> _PROBLEM STATEMENT_
What you return must be the data below, word for word, without any images.

> _GIVEN INFORMATION_
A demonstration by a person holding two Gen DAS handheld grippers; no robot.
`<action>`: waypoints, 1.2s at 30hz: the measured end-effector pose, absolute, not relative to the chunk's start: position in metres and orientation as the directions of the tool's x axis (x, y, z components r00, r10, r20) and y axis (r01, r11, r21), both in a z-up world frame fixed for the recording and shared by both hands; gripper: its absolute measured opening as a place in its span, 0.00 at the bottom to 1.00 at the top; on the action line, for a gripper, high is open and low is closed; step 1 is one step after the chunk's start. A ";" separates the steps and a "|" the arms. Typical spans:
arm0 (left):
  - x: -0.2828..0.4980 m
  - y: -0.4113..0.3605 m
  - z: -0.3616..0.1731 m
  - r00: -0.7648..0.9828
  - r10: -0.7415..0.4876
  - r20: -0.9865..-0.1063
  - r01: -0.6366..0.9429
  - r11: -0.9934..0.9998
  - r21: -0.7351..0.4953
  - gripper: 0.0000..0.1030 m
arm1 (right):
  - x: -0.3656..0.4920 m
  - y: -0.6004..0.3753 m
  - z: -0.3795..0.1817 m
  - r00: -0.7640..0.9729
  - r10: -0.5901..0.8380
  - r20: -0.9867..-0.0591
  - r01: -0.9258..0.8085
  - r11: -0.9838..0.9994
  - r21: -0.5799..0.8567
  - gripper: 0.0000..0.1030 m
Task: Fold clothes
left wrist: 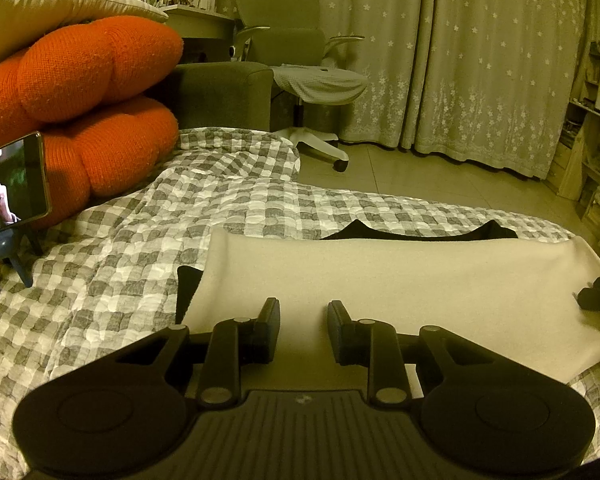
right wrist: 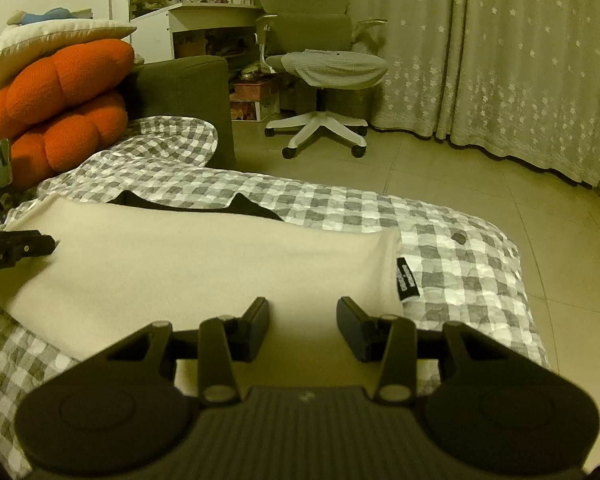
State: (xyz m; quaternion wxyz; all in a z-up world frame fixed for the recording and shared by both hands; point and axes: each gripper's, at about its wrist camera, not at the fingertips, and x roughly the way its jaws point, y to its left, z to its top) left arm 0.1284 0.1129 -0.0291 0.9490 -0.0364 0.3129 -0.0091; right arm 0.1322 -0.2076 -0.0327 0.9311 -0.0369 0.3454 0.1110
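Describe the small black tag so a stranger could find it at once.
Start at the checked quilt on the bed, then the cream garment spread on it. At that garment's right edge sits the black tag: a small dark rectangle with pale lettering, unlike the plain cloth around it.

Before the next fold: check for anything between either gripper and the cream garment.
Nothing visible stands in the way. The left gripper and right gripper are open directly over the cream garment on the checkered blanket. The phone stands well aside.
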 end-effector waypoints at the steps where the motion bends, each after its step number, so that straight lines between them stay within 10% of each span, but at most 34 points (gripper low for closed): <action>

> _RESPONSE TO THE EXERCISE_
A demonstration by a person holding two Gen DAS handheld grippers; no robot.
`<action>`: waypoints, 1.2s at 30hz: the measured end-effector pose, absolute, not relative to the chunk's start: position in metres and orientation as the directions of the tool's x axis (x, y, z components r00, r10, r20) and y axis (r01, r11, r21), both in a z-up world frame fixed for the recording and shared by both hands; gripper: its absolute measured opening as a place in its span, 0.00 at the bottom to 1.00 at the top; on the action line, for a gripper, high is open and low is closed; step 1 is one step after the chunk's start. A ";" separates the steps and a "|" the arms. Typical spans:
arm0 (left):
  - x: -0.2828..0.4980 m
  - y: -0.4113..0.3605 m
  - z: -0.3616..0.1731 m
  - r00: -0.7648..0.9828
  - r10: -0.7415..0.4876
  - r20: -0.9865..-0.1063
  - r01: -0.6366..0.9429
  - r11: -0.9934..0.9998
  - r21: -0.7351..0.4953
  - gripper: 0.0000..0.1030 m
arm1 (right):
  - x: -0.3656..0.4920 m
  - y: -0.6004..0.3753 m
  - z: -0.3795..0.1817 m
  - r00: -0.7640..0.9729
  - r10: -0.5901..0.8380
  - r20: -0.9867..-0.0591
  - r01: -0.9258..0.8085
  - r11: -0.9838..0.9994
  - r21: -0.5799..0.8567
  - gripper: 0.0000..0.1030 m
Task: Fold clothes
left wrist: 
right wrist: 
State: (xyz m; quaternion wxyz; all in a z-up world frame fixed for the recording and shared by both hands; point and axes: each gripper's, at about its wrist camera, not at the fingertips, and x roughly the way its jaws point, y to its left, z to its top) left arm 0.1284 0.1129 -0.0291 0.9490 -0.0364 0.3129 -0.0091; right arm 0.1322 -0.2076 -0.0327 0.9311 -0.0369 0.3454 0.1110
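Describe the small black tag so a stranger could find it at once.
Start at the checked quilt on the bed, then the cream garment spread on it. At that garment's right edge sits the black tag: a small dark rectangle with pale lettering, unlike the plain cloth around it.

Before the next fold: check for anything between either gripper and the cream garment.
Nothing visible stands in the way. The left gripper and right gripper are open directly over the cream garment on the checkered blanket. The phone stands well aside.
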 end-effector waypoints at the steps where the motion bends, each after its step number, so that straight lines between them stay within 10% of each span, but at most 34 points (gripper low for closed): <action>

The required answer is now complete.